→ Work item
Please copy each line in the records below that contains the string "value".

Stored dataset items
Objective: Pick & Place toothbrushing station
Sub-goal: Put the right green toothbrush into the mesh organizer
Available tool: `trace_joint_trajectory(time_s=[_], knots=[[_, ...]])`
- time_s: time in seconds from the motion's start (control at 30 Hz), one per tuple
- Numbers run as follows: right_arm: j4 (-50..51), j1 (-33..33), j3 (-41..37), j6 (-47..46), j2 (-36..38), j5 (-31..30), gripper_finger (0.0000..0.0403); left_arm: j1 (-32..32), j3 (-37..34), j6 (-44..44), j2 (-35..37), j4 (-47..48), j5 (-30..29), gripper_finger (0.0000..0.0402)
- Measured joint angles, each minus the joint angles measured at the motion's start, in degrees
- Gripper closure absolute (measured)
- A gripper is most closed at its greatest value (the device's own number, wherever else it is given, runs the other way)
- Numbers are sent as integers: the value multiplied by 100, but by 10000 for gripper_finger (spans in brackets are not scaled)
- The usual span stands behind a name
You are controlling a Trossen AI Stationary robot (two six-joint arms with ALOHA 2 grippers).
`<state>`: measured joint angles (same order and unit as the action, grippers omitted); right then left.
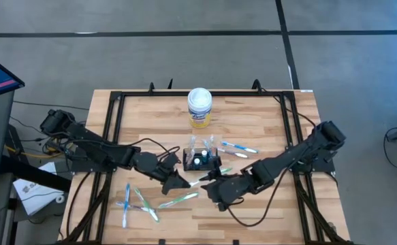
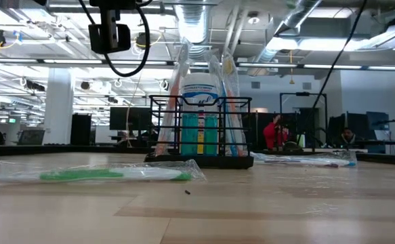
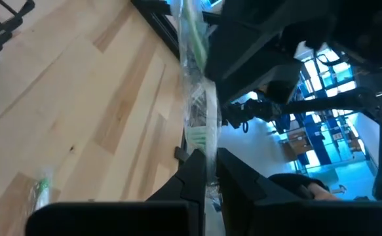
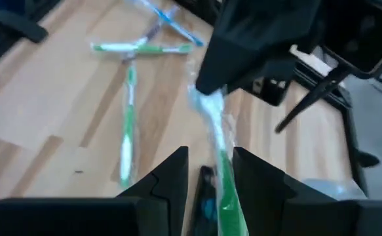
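The toothbrushing station [image 1: 202, 160], a small black wire-mesh caddy with low walls, stands near the middle of the wooden table [image 1: 252, 116], just beyond both sets of fingers; in the low view [image 2: 200, 129] it holds upright wrapped toothbrushes, orange- and blue-handled, and teal items behind its wire bars. The left gripper [image 1: 182, 181] and right gripper [image 1: 209, 186] meet close together just in front of the caddy, each clenched on one end of the same wrapped green toothbrush [image 3: 200, 108], which spans the short gap between them; the left wrist view shows its clear wrapper pinched between the left fingers [image 3: 189, 176], and the right wrist view shows its green handle [image 4: 225, 190] between the right fingers [image 4: 171, 172], with the left gripper clamping the far end. A white-lidded, yellow-labelled canister [image 1: 199, 107] stands beyond the caddy, apart from it. Loose wrapped toothbrushes lie around: a green one [image 1: 178, 200] just beside the left fingers, a crossed blue and green group [image 1: 135, 205] farther to the left arm's side, and blue ones [image 1: 239, 148] beside the caddy on the right arm's side.
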<state>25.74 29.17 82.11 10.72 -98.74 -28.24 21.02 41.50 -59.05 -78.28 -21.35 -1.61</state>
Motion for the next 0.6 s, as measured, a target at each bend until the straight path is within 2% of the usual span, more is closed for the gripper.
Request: trace_joint_trajectory(time_s=[0.17, 0.6], knots=[[95, 2, 167, 149, -122, -356, 292, 0, 4, 4, 2, -24, 60, 386], [54, 0, 192, 189, -116, -335, 292, 0, 3, 4, 2, -25, 85, 386]])
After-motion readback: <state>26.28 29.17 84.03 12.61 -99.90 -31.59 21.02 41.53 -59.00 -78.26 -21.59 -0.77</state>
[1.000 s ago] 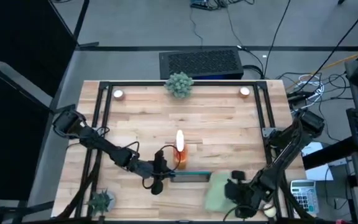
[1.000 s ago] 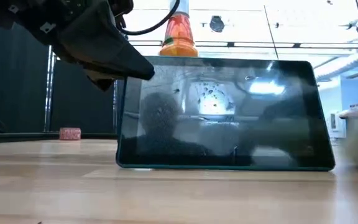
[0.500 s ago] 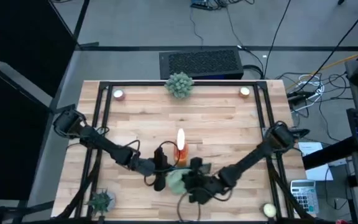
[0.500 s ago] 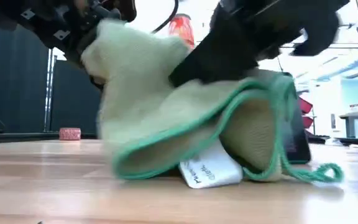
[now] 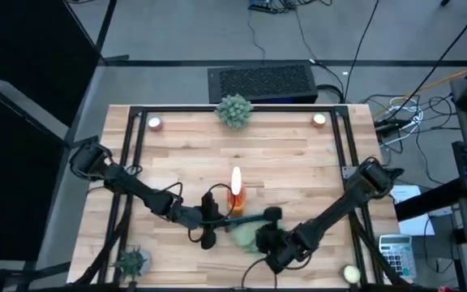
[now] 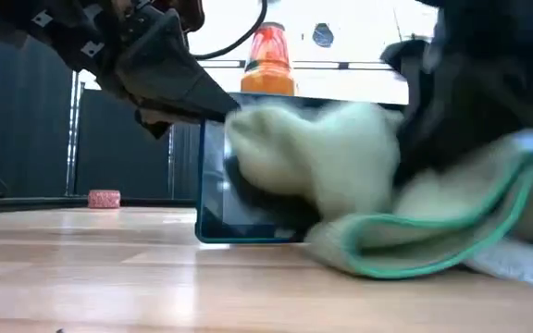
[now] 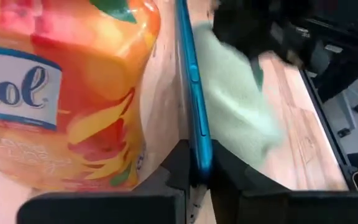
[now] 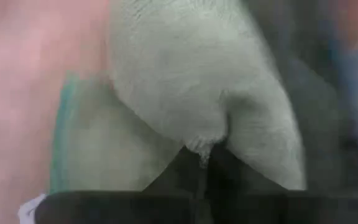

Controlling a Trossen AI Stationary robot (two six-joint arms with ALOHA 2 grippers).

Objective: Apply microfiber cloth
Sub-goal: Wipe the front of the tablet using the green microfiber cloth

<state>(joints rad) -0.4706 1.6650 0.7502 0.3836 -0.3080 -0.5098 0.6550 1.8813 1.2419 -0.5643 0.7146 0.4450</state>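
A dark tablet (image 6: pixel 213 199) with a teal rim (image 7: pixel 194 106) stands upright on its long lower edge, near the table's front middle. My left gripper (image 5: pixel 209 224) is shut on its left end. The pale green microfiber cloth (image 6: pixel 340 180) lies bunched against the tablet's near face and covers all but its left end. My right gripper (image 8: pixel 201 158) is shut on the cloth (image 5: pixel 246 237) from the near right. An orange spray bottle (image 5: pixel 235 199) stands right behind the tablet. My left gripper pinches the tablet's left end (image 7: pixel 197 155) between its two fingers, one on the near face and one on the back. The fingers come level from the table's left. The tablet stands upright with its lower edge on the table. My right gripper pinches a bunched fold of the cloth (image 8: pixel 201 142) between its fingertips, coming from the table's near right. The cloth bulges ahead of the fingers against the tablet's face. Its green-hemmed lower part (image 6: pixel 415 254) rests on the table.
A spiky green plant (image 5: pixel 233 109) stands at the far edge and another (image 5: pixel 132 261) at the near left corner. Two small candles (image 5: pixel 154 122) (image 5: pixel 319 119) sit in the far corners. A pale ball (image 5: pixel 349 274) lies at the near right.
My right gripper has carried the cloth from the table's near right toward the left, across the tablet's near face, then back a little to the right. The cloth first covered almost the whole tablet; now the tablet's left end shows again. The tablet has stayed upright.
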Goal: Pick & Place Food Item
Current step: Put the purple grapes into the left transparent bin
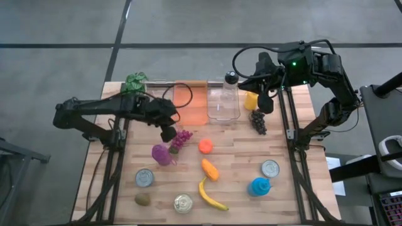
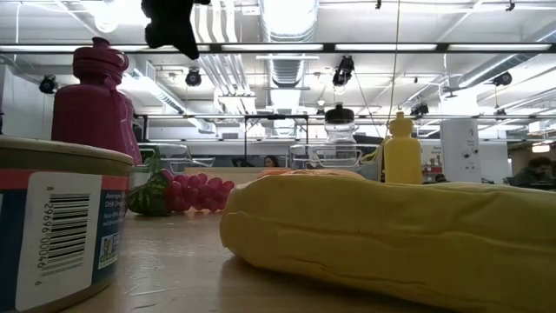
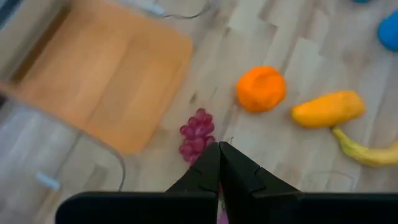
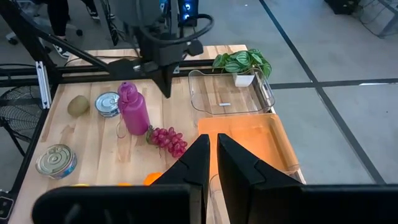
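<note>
A bunch of red grapes (image 1: 182, 139) lies on the wooden table (image 1: 239, 150), beside an upright purple bottle (image 1: 162, 154). My left gripper (image 1: 168, 133) hangs shut in the air just left of the grapes (image 3: 197, 134), its fingers (image 3: 219, 149) pointing steeply down with nothing between them. The low view shows it (image 2: 174, 30) well above the grapes (image 2: 195, 191). An orange (image 1: 205, 146), a mango (image 1: 210, 169) and a banana (image 1: 210, 196) lie further toward the near edge. My right gripper (image 1: 267, 103) waits shut and raised at the far right.
An orange tray (image 1: 188, 103) and a clear container (image 1: 223, 103) stand at the far edge, a plant (image 1: 134, 81) at the far left. Dark grapes (image 1: 258, 120), a yellow bottle (image 1: 251, 100), a blue item (image 1: 259, 186), three cans (image 1: 144, 177) and a kiwi (image 1: 142, 199) are spread about.
</note>
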`<act>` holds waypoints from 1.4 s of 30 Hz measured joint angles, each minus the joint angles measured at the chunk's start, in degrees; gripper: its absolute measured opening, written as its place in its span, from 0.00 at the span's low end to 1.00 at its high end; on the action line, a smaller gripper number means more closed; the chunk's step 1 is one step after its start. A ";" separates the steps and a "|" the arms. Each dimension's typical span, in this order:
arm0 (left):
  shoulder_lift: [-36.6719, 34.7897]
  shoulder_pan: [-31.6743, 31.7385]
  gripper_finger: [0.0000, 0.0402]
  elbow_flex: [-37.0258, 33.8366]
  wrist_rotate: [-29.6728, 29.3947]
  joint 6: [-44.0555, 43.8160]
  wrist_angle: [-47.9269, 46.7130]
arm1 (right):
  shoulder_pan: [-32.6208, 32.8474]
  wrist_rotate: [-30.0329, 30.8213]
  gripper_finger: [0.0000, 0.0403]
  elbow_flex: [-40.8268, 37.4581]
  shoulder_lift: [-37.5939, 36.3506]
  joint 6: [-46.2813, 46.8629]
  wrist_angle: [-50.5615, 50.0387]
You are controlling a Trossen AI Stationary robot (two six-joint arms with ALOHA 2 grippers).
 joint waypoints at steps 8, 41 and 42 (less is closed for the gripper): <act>2.27 1.86 0.03 -0.94 0.00 -15.51 0.39 | 0.00 0.01 0.07 0.00 0.00 -1.02 0.00; 18.86 2.01 0.25 -0.70 3.65 -23.22 -1.17 | 0.00 -0.01 0.07 0.00 0.00 -4.15 0.04; 18.86 2.01 0.26 -0.75 3.65 -23.41 -1.15 | 0.00 -0.01 0.07 0.00 0.00 -4.28 0.04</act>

→ Solution to this exercise
- A gripper is most closed at its greatest value (the device's own number, wherever else it is given, runs the other way)
- Numbers are sent as integers: the value multiplied by 100, but by 10000 for gripper_finger (spans in brackets are not scaled)

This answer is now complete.